Maria Hernandez of Citrus Heights was one of the Jack In The Box workers protesting Friday. She has worked at the Folsom restaurant for the past five years, sometimes working at other locations when requested by management. She said managers have threatened to cut their work hours if they don’t agree to work at other locations.

“They won’t pay us for the extra hours we work. I would look at my paycheck and see it was short, they would just tell me that everything was there in the paycheck,” Hernandez said in Spanish. “Right now, it’s really hard working here, forcing us to do things we don’t want to do.”

Hernandez went on to say “They’re scaring us, they’re threatening us. And then they want us to go back to work for them and obey them.”

Fast Food Accountability and Standards Recovery Act

Friday’s workers protest in Folsom was one of more than 300 fast-food workers demonstrations in the past year organized by Fight For $15 and a union that supports California Assembly Bill 257, introduced in January by Assemblywoman Lorena Gonzalez, D-San Diego.

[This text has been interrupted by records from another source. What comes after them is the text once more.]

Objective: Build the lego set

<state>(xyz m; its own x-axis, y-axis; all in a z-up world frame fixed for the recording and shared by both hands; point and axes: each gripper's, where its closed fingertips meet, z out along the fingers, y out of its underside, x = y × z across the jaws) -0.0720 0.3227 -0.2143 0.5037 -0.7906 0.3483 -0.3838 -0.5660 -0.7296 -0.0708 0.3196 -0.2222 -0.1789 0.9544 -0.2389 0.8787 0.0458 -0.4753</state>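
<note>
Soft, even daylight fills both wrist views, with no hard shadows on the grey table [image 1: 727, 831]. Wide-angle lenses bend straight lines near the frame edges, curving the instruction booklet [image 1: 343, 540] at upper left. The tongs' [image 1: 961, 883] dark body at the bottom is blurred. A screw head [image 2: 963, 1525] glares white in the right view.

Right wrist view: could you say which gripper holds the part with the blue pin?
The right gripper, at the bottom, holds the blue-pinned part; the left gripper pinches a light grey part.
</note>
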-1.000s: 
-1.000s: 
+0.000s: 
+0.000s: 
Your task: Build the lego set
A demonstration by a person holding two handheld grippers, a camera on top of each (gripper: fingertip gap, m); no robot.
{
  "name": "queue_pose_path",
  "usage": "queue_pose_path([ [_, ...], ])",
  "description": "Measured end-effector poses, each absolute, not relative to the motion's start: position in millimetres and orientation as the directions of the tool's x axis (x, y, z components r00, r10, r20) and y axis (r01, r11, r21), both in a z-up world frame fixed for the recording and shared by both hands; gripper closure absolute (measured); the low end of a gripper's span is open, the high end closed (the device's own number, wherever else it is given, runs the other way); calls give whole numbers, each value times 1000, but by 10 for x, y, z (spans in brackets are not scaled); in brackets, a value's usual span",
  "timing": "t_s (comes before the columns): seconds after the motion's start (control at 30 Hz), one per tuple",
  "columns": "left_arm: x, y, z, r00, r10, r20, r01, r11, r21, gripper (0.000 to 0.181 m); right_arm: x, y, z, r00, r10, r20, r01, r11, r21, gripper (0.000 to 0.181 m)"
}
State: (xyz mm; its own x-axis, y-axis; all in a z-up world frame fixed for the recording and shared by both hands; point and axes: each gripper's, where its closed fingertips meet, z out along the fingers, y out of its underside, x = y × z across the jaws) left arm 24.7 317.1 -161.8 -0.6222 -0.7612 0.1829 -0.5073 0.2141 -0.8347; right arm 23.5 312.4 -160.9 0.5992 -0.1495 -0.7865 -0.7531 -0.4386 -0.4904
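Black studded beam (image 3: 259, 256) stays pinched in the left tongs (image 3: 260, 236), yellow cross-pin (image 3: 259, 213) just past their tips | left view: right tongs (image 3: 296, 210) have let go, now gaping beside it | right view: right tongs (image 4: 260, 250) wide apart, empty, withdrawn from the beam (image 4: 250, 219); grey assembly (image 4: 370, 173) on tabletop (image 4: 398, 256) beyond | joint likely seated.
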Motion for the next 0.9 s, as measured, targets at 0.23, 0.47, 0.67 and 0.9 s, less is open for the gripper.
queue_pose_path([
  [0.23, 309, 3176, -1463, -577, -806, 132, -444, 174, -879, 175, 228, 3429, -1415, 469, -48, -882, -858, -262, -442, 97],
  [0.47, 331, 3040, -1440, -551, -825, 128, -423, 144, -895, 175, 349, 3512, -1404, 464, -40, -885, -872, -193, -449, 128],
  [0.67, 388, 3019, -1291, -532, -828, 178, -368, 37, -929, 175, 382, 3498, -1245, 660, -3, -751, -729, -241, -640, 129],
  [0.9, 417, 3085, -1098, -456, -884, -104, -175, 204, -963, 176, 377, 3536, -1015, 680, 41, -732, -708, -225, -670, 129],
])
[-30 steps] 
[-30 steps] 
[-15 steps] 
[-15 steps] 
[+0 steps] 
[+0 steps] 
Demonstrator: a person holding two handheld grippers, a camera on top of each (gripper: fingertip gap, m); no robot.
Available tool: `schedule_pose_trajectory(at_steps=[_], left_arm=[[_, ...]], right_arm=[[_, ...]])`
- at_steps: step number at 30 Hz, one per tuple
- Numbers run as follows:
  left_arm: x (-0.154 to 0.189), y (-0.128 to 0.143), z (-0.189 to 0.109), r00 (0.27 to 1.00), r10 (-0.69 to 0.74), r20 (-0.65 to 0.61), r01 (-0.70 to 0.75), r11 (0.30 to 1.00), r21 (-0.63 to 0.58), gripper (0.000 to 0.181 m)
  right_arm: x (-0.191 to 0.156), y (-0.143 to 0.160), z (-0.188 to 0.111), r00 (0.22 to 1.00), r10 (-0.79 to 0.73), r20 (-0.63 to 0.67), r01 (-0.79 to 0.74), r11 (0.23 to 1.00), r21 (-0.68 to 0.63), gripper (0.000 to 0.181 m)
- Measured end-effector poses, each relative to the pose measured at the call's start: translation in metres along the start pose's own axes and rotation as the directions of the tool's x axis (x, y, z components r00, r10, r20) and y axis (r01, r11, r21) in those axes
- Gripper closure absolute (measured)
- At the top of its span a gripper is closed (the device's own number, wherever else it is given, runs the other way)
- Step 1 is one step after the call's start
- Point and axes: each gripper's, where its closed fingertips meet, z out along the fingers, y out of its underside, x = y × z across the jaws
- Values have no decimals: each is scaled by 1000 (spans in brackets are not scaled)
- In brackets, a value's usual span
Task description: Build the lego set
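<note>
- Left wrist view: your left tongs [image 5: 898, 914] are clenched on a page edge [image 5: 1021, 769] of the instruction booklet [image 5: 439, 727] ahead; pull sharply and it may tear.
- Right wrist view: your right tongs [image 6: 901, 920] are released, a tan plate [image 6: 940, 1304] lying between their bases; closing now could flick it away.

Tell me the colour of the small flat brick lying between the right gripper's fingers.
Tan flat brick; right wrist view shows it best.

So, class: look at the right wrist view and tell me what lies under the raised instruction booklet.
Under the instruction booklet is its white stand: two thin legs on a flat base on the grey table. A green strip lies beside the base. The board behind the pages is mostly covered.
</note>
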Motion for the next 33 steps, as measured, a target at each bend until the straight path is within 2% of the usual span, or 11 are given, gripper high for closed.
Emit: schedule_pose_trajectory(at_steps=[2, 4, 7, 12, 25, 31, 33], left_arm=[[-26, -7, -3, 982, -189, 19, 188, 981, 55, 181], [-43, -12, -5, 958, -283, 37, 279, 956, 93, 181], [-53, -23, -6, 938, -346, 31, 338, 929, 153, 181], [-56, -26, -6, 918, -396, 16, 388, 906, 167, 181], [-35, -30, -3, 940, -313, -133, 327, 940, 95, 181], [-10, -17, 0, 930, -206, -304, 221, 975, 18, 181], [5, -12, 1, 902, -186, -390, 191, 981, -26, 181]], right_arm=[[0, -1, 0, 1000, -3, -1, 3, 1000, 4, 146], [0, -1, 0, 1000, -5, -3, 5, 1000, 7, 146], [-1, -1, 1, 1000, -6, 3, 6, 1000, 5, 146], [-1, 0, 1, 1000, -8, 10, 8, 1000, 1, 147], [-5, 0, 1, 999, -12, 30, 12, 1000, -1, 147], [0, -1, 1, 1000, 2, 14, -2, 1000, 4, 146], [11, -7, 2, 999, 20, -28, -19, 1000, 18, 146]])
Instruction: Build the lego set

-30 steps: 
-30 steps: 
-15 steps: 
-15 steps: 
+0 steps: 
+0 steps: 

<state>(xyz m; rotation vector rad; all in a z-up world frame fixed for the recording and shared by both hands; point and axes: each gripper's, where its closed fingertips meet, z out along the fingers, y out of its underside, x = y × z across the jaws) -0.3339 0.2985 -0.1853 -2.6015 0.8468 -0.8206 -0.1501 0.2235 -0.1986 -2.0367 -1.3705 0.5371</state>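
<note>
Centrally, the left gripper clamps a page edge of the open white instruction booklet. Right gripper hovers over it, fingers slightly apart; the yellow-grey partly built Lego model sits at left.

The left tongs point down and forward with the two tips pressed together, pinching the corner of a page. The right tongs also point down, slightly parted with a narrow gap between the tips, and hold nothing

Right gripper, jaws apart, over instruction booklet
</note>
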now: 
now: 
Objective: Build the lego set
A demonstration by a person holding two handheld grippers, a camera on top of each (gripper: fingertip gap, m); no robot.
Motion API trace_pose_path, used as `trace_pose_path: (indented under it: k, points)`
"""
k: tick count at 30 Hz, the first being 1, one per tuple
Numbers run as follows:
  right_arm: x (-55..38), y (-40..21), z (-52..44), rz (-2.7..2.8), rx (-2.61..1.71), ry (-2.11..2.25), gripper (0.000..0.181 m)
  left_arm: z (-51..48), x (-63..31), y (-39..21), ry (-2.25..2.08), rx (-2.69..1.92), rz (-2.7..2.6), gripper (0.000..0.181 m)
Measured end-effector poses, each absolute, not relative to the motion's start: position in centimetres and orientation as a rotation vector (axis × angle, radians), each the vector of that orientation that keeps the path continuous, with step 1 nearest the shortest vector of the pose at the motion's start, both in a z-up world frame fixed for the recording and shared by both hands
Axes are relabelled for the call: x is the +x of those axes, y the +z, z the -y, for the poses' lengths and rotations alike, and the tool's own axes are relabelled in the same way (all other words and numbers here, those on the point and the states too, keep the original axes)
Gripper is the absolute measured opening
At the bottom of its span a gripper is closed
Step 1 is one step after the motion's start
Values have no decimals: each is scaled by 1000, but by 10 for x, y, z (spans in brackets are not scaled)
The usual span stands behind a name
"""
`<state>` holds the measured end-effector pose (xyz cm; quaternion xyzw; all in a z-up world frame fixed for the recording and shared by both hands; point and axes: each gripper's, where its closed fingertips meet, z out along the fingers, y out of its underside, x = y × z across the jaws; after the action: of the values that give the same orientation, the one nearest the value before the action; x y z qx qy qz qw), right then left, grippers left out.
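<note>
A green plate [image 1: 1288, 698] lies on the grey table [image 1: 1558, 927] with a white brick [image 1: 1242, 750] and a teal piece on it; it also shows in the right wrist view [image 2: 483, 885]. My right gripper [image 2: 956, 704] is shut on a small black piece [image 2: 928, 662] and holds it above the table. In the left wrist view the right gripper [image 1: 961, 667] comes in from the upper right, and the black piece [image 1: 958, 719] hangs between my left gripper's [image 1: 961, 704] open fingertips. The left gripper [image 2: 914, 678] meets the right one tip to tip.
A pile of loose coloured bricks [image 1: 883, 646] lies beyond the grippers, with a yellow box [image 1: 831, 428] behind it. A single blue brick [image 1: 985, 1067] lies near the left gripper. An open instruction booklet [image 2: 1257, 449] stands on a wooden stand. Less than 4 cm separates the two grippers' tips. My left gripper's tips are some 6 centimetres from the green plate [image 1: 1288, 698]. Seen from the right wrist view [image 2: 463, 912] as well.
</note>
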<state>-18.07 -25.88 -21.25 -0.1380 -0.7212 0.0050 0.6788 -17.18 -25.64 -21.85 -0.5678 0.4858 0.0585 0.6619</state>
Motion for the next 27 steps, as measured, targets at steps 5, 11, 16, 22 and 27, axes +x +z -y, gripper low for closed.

AB 257 was defeated in the Assembly in June. Gonzalez sought and was granted reconsideration of the bill, which can come back before the Legislature in January.

Also known as the Fast Food Accountability and Standards Recovery Act, AB 257 would make California the first state to establish a Fast Food Sector Council, setting pay and workplace standards for the entire industry.

The California Chamber of Commerce and the California Restaurant Association say the bill unfairly targeted the fast-food industry.

“The entire reason for the creation of this council is based on an unsubstantiated premise — that workers in chain restaurants have worse working conditions than other employees,” the two groups wrote in a letter to legislators.